If you want to only eat animals you have killed yourself, the traditional place to start is learning to shoot a pigeon. I was fortunate enough to also learn how to cook one with the former winner of MasterChef.
After my experience on a grouse shoot, I decided to go back to the drawing board and learn how to shoot pigeons before embarking on other game.
Learning to shoot
At first I thought killing and eating pigeon might be as easy as visiting the park. I was reading Mrs Hemingway by Naomi Wood. The fictional account of Papa’s time in 1920s Paris claimed he was so poor he used to grab pigeons in la place and put them in the pot. It sounded like a reasonable enough idea – after all aren’t there too many pigeons in London? Luckily I told my friend the shotgun chef of my plans, who reliably informed me I would catch listeria – and possibly also be arrested.

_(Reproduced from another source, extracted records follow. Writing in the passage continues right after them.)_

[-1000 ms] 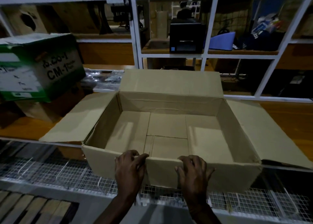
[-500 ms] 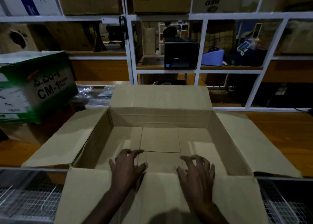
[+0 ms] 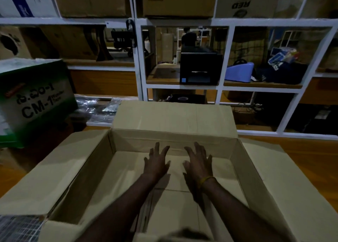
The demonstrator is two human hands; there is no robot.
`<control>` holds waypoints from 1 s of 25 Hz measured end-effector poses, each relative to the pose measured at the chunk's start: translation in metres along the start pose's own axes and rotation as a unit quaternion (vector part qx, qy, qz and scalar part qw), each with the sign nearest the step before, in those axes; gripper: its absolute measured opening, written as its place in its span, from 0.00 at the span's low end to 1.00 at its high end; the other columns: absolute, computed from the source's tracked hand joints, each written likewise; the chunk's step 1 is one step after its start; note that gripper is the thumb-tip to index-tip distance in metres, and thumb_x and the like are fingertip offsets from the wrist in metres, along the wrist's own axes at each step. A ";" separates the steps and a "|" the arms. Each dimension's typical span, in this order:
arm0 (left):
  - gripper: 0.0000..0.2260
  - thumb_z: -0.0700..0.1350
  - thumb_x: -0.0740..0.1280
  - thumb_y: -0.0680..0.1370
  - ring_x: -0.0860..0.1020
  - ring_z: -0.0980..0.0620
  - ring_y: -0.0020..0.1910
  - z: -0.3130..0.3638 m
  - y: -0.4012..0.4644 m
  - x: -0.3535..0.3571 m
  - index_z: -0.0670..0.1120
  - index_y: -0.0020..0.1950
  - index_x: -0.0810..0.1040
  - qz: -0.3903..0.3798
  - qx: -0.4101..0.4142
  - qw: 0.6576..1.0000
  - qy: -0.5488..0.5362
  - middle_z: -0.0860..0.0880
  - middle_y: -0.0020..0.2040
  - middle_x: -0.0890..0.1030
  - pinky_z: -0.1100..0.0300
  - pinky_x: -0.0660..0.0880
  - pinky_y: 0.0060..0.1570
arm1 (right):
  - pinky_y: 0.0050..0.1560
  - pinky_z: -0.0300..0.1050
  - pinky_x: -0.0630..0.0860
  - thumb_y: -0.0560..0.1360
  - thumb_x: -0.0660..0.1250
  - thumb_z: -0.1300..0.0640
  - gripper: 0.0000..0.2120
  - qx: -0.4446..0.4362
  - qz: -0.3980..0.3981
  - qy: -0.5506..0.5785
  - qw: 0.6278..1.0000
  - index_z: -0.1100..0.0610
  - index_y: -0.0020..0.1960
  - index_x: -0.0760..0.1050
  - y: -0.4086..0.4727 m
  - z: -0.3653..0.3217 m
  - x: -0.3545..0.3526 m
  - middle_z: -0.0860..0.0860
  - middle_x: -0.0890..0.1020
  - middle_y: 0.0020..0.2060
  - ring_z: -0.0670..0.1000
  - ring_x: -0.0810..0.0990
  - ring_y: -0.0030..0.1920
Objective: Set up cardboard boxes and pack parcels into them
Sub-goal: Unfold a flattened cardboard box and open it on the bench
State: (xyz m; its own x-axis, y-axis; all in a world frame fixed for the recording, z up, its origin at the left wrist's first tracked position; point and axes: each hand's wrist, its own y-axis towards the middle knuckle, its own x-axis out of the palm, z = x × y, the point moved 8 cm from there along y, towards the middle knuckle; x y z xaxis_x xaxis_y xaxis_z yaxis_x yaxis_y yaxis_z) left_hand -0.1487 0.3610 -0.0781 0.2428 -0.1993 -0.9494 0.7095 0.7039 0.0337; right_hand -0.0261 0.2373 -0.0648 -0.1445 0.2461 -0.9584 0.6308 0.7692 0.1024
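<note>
left hand (image 3: 156,166), right hand (image 3: 198,164) spread, empty, inside cardboard box (image 3: 91,168) | green carton (image 3: 36,99) left

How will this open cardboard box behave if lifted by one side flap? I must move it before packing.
The cardboard box holds no parcels, so probably light. Its side flap is splayed loose and would likely bend. Both hands are inside; the creased floor may sag.

Dim overall, warm cast. Brightest patch: far room at 12 o'clock, behind the white shelf frame (image 3: 222,89). Forearms throw soft shadows onto the cardboard box (image 3: 117,170) floor (light from above, diffuse). Shelf uprights bow outward at 3 and 9 o'clock. Corners vignetted. Crinkled plastic (image 3: 95,107) shows faint glare.
</note>
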 end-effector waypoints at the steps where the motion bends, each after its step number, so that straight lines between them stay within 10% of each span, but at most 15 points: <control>1: 0.33 0.50 0.66 0.80 0.51 0.40 0.80 0.003 0.022 -0.001 0.57 0.81 0.52 0.002 0.011 1.000 0.012 0.45 0.82 0.45 0.34 0.62 0.70 | 0.74 0.68 0.52 0.81 0.60 0.50 0.28 -0.012 0.001 -0.015 1.000 0.44 0.79 0.54 0.022 0.001 0.001 0.53 0.47 0.80 0.57 0.47 0.80; 10: 0.35 0.47 0.65 0.80 0.49 0.40 0.80 -0.012 0.151 -0.019 0.55 0.81 0.49 0.003 0.021 0.990 0.139 0.48 0.82 0.49 0.31 0.55 0.72 | 0.73 0.71 0.46 0.78 0.63 0.54 0.36 -0.023 0.003 -0.102 0.995 0.47 0.80 0.48 0.146 0.041 0.003 0.56 0.52 0.80 0.62 0.50 0.79; 16: 0.21 0.41 0.60 0.81 0.66 0.41 0.73 -0.018 0.153 -0.005 0.54 0.73 0.66 0.044 0.001 0.987 0.154 0.48 0.70 0.72 0.28 0.51 0.71 | 0.71 0.68 0.58 0.74 0.67 0.55 0.32 -0.018 0.014 -0.147 0.989 0.49 0.75 0.63 0.146 0.047 0.024 0.54 0.74 0.66 0.60 0.72 0.66; 25: 0.19 0.40 0.61 0.79 0.73 0.42 0.67 -0.018 0.174 -0.009 0.53 0.69 0.72 0.074 0.002 0.981 0.182 0.48 0.63 0.79 0.28 0.58 0.69 | 0.68 0.68 0.62 0.67 0.73 0.57 0.34 -0.016 0.008 -0.179 0.984 0.48 0.71 0.66 0.173 0.043 0.027 0.54 0.78 0.60 0.60 0.76 0.61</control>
State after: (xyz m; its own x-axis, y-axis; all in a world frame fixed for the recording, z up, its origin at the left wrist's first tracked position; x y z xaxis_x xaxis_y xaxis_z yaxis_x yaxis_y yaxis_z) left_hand -0.0397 0.4973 -0.0691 0.0924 0.1620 -0.9825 0.6871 0.7037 0.1807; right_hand 0.1119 0.3516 -0.0839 0.1472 0.0390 -0.9883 0.6060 0.7861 0.1213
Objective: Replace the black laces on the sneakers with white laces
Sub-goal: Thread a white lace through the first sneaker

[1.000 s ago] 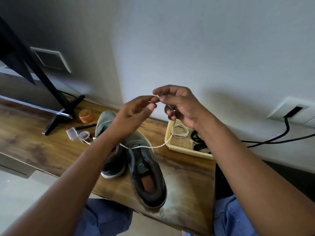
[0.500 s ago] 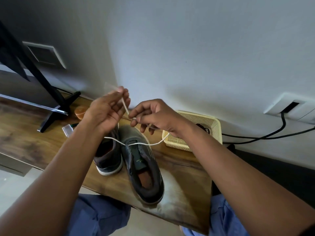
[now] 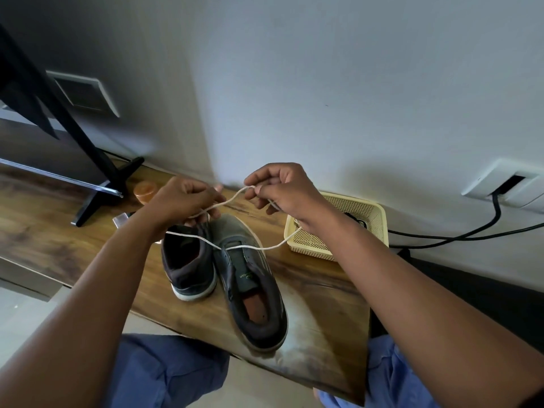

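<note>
Left hand and right hand, fingers curled, pinching white lace above sneakers; basket at 3 o'clock, near table edge.

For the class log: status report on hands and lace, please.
Left hand and right hand both pinch white lace. Lace slack across sneakers, unthreaded. Nothing in the way.

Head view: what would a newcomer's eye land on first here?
Both hands, left hand and right hand, pinch a white lace stretched between them above two dark sneakers on the wooden table. A cream basket sits to the right.
</note>
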### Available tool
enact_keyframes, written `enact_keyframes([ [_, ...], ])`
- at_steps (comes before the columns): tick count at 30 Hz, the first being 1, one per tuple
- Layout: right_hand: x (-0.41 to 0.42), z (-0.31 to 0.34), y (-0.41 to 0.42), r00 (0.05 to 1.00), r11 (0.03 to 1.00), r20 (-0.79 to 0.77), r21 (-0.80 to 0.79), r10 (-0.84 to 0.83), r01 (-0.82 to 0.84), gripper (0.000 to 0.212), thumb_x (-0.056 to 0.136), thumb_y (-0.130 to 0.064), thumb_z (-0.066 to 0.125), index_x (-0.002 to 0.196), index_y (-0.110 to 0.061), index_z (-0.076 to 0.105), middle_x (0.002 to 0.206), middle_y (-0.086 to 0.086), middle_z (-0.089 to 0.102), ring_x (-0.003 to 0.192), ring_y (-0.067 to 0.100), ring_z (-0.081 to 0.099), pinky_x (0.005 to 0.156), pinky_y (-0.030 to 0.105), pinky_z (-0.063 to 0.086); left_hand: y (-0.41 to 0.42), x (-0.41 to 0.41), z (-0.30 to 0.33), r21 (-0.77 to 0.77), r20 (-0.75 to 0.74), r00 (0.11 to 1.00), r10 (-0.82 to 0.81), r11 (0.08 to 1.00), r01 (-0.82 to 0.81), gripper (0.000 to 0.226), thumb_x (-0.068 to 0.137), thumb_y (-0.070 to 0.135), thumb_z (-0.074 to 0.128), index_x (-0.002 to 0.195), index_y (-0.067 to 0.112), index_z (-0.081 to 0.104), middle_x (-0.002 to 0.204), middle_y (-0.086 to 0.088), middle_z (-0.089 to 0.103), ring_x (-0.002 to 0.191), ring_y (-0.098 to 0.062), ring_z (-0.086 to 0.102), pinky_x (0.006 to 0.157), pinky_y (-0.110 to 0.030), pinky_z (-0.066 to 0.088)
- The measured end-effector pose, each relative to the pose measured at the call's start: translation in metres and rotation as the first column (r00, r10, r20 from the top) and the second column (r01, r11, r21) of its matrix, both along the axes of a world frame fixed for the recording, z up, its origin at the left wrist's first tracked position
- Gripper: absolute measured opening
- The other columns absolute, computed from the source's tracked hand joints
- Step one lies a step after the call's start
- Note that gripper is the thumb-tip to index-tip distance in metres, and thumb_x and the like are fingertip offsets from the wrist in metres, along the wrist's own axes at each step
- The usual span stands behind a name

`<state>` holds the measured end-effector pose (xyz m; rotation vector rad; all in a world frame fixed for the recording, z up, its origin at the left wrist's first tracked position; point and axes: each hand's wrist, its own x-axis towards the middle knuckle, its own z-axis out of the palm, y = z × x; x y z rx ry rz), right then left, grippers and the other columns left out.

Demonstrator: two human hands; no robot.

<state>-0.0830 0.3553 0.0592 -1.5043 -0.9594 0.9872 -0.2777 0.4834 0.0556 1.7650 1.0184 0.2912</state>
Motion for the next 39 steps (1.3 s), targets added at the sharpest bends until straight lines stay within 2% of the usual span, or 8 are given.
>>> enact_keyframes([
  [5,0.008,-0.004,-0.001,0.963,0.968,0.095,0.027,-0.252,0.251,0.028,0.09,0.007,0.052,0.098,-0.008,0.075,0.083,0.007,0.078,0.06,0.013,0.065,0.05,0.018,0.047,0.004,-0.005,0.0,0.009,0.145,0.988,0.05,0.999,-0.052,0.014,0.097,0.013,0.072,0.109,0.009,0.077,0.072,-0.008,0.069,0.06,-0.014,0.051,0.049,-0.014,0.043],
  [9,0.014,-0.005,-0.001,0.938,0.963,0.22,0.035,-0.269,0.268,0.025,0.092,0.0,0.055,0.104,-0.014,0.072,0.081,0.002,0.078,0.065,0.012,0.069,0.058,0.025,0.052,0.003,-0.006,0.015,-0.245,0.43,0.876,0.218,0.962,-0.119,0.007,0.098,0.009,0.067,0.1,0.01,0.074,0.068,-0.002,0.066,0.058,-0.009,0.058,0.054,-0.013,0.049],
  [12,0.021,-0.007,-0.003,0.721,0.983,0.682,-0.02,-0.122,0.185,0.016,0.094,-0.014,0.065,0.106,-0.021,0.074,0.086,-0.005,0.077,0.086,0.016,0.07,0.08,0.033,0.055,0.004,-0.009,0.026,-0.488,0.604,0.698,0.384,0.871,-0.057,0.014,0.1,0.011,0.061,0.095,0.014,0.074,0.073,0.001,0.066,0.064,-0.004,0.062,0.061,-0.011,0.052],
  [16,0.024,-0.01,-0.007,0.531,0.974,0.846,-0.152,0.041,0.166,0.017,0.091,-0.015,0.063,0.097,-0.023,0.077,0.095,-0.004,0.075,0.095,0.023,0.067,0.088,0.039,0.053,0.005,-0.018,0.03,-0.572,0.726,0.502,0.469,0.817,0.064,0.024,0.101,0.006,0.057,0.101,0.015,0.08,0.097,0.0,0.073,0.092,-0.008,0.072,0.082,-0.015,0.057],
  [20,0.023,-0.009,-0.008,0.698,0.978,0.715,-0.119,-0.034,0.17,0.016,0.088,-0.012,0.066,0.09,-0.021,0.079,0.084,-0.008,0.076,0.088,0.015,0.071,0.085,0.037,0.057,0.005,-0.011,0.021,-0.423,0.612,0.721,0.325,0.905,-0.048,0.017,0.102,0.008,0.056,0.107,0.01,0.073,0.098,-0.008,0.076,0.084,-0.014,0.077,0.073,-0.02,0.061],
  [25,0.016,-0.001,-0.003,0.935,0.983,0.318,-0.043,-0.158,0.181,0.011,0.093,-0.007,0.068,0.089,-0.011,0.077,0.073,-0.002,0.077,0.065,0.003,0.072,0.071,0.027,0.057,-0.008,0.006,0.003,-0.323,0.119,0.991,0.055,0.946,-0.014,0.047,0.1,0.049,0.058,0.09,0.011,0.084,0.094,-0.013,0.078,0.062,-0.01,0.069,0.05,-0.017,0.051],
  [31,0.001,0.009,-0.003,0.994,0.993,0.049,0.065,-0.1,0.097,0.009,0.095,-0.006,0.069,0.101,-0.005,0.076,0.087,0.01,0.079,0.068,0.015,0.067,0.058,0.022,0.05,-0.026,0.038,0.001,-0.529,0.087,0.996,0.027,0.848,0.023,0.066,0.099,0.065,0.051,0.103,0.006,0.081,0.1,-0.013,0.08,0.063,-0.01,0.07,0.048,-0.019,0.054],
  [39,-0.001,0.001,-0.004,0.94,0.984,0.293,-0.087,0.174,-0.155,0.015,0.093,-0.001,0.071,0.107,-0.001,0.074,0.078,0.007,0.078,0.061,0.008,0.067,0.061,0.018,0.051,-0.016,0.035,-0.002,-0.507,0.263,0.864,0.429,0.823,-0.254,0.02,0.1,0.029,0.069,0.097,0.011,0.078,0.082,-0.004,0.072,0.061,-0.007,0.059,0.048,-0.015,0.048],
])
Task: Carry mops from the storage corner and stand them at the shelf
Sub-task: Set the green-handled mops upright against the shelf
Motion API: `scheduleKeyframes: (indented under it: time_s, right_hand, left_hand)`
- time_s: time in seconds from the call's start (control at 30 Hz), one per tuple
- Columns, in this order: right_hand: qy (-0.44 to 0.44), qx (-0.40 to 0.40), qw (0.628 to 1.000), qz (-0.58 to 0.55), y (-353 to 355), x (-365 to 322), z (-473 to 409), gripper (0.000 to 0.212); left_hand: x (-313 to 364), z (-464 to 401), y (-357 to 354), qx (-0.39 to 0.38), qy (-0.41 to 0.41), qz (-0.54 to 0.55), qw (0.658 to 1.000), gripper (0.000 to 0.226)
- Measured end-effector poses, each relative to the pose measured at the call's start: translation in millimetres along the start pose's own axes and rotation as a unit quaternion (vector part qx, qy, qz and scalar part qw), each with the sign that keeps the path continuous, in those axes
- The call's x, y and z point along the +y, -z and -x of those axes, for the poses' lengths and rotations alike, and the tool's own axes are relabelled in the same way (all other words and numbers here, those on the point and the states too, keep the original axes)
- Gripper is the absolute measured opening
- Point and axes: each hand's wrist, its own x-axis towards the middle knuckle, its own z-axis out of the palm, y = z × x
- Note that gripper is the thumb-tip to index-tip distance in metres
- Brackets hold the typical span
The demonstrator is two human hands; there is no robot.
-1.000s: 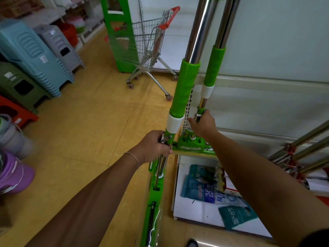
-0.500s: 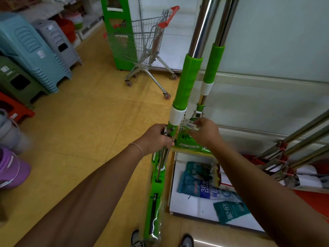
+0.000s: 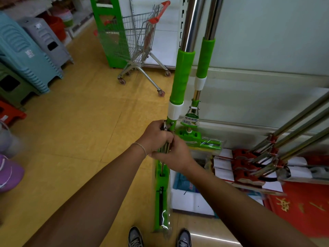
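A green mop [image 3: 181,75] with a steel pole stands upright in front of me, its wrapped green head [image 3: 161,202] hanging down to my shoes. My left hand [image 3: 154,136] grips the metal rods just under its white collar. My right hand [image 3: 175,155] holds the same rods right below the left. A second green mop [image 3: 204,57] stands alone on the low white shelf [image 3: 249,97], its head [image 3: 199,139] resting on the shelf's ledge, pole leaning on the back panel.
Several red-headed mops [image 3: 252,157] lean in from the right over white boxes. A shopping cart [image 3: 142,40] stands ahead by a green shelf post. Stacked plastic stools [image 3: 26,56] line the left side. Packets lie on the shelf's bottom board [image 3: 194,202]. Yellow floor stretches to the left.
My right hand let go of the second mop, which now stands on its own, and came back to hold the first mop under my left hand. My view tilted down.
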Motion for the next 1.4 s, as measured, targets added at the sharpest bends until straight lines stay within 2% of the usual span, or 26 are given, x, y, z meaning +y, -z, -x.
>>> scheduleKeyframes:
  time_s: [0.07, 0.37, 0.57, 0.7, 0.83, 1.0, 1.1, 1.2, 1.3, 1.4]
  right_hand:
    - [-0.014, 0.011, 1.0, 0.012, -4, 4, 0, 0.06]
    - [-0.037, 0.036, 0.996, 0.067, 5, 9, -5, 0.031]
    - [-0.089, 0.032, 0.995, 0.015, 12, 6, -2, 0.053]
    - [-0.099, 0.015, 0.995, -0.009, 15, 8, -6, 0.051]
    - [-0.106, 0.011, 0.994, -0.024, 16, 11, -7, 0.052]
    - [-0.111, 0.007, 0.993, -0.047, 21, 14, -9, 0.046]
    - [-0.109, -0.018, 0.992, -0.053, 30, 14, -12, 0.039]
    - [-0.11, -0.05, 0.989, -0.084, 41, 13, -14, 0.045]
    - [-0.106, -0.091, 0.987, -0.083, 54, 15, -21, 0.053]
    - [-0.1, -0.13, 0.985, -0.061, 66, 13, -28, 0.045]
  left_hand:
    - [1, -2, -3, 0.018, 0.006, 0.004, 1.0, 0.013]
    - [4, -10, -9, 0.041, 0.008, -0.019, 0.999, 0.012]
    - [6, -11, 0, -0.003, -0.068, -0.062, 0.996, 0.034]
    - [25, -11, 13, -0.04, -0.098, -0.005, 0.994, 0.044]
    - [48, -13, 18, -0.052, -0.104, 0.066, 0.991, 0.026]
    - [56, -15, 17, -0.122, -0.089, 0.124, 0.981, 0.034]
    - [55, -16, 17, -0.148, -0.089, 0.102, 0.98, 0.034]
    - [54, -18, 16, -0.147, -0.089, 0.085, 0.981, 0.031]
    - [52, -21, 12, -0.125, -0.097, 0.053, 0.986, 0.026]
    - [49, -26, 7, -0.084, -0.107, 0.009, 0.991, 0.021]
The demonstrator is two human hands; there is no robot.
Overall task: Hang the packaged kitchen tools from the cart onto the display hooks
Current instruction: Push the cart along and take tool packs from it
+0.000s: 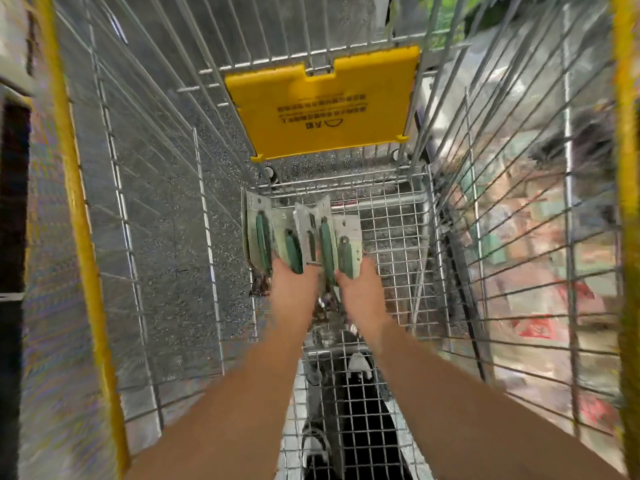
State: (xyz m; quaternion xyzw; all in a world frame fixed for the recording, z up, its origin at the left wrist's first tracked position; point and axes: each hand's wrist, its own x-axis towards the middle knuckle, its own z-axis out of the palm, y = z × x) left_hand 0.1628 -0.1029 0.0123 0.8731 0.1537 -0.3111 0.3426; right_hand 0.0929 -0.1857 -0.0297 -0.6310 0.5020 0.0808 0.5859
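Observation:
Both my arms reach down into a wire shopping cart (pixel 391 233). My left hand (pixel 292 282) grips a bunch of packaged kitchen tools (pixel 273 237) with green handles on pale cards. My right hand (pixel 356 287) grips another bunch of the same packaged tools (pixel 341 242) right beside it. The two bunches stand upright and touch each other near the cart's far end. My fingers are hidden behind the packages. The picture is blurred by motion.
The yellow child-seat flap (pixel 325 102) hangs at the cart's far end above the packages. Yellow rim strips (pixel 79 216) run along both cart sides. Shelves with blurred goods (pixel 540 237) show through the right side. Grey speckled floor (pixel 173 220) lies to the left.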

The pigeons we eat in restaurants are actually a completely different species. They are woodpigeons, either “squabs” farmed usually in France or coo-ing pigeons we see in the countryside. The species used to be quite rare in the UK but since intensive agriculture has provided seeds to eat all year round it has become widespread. This also makes it a pest and it is shot in large numbers. Traditionally shooting pigeons is how small boys will learn to first shoot game.
That is not really an option for me, so I went to where grown up girls go to shoot, The Shotgun and Chelsea Bun Club. It sounds like a posh girls’ club but in fact the Chelsea just refers to the baked goods available and I joined a bunch of down-to-earth friendly women also learning to shoot at West London Shooting School. For me it was important to be in an atmosphere where I could ask as many questions as possible and not feel stupid. Obviously guns are dangerous weapons and much of my early tutorials were learning how to pick up guns, ensure they are safe and move around without putting anyone else at risk. I have a child’s poem down pat:
“Never ever let your gun, pointed be at anyone.
“That it may unloaded be, matters not the least to me..”
Once I know the etiquette, I also have a lesson at Auchterhouse Shooting School in Perthshire. There is a lot to think about, stance leaning forward, cheek pressed against the stock, look down the barrel “bum, belly, beak, bang”.
My excellent teacher Andy advises me to concentrate on the target. He quotes Commonwealth Games award winner Drew Christie who advises “see the doo, shoot the doo”.
Killing a pigeon
In Scots a pigeon is often called a “doo” or a “clatter dove.” You can hear why when you hear the birds coming home to roost in the evening. The sound always reminds me of walking into a barn on a summer’s evening.
Knowing I have to kill a pigeon for dinner makes me look closer at them. I reflect that becoming a hunter is making me observe more closely how the birds fly. Pigeons tend to flap their wings then soar like a boy on a scooter, the bars on the wings like go-faster stripes.
Even their latin name columba palumbus sounds a little like that clattering sound of a pigeon coming in to roost.
Once I am good enough to take a shot and have learnt enough about my quarry to get close, over a couple of months I might add, I take a shot that kills the bird immediately.
I confess, I don’t feel too sad. I feel like I have taken a good shot by an orchard where the farmer is controlling the pigeons anyway to protect the fruit crop.
The bird is beautiful. I cannot see why people do not like pigeons. Its breast is rosy grey pink. Surely there must be a Farrow and Ball paint in this colour?
Before people get upset about shooting an animal, I’m sorry but I am vegetarian the rest of the time. The whole point of this “kill-to-eat diet” is to explore exactly how the animals we eat die so we can make informed choices about our diet.
Cooking a pigeon
I cooked the pigeon breasts as a stir fry with lots of soya sauce and vegetables because I’m not a very good cook. But it was still delicious, much more tender than chicken and with a completely different taste: more like sweet duck.
Since winning the BBC show in 2013, the “Hackney girl done good” has been teaching herself how to be an even better cook by doing unpaid internships in top restaurants and is bringing out a cook book.
She wields huge knives, sprinkles salt with abandon and tastes as she goes along. Most importantly for a top chef, she cares passionately about where ingredients come from, including meat. Woodpigeon is a good choice because you know the birds are “as free range as they come”.
She brings along whole plucked woodpigeons from Borough market and teaches us how to “draw” the bird and remove the wish bone – which is good is probably good, as I had been teaching myself the technique on YouTube.
She also abhors waste, advising us to use the legs and gizzards for sauces and even the heart as a canapé a la marcus wareing.
Despite her ease with blood and guts, Natalie admits that she used to be vegetarian. After a school project on animal rights she gave up meat from 13 to 21.
The trouble was a diet of chips made her anaemic and she began eating meat again, but this time with much more respect for the animals.
“Its about respect for the animals and stuff we find in supermarkets don’t always lead the best life beforehand unless organic,” she says. “So I rather spend a little more (and it doesn’t amount to much more) to get produce that had the best life before it made our plates.”
For Natalie, it is important to use meat reared and killed in a humane way: A class bird.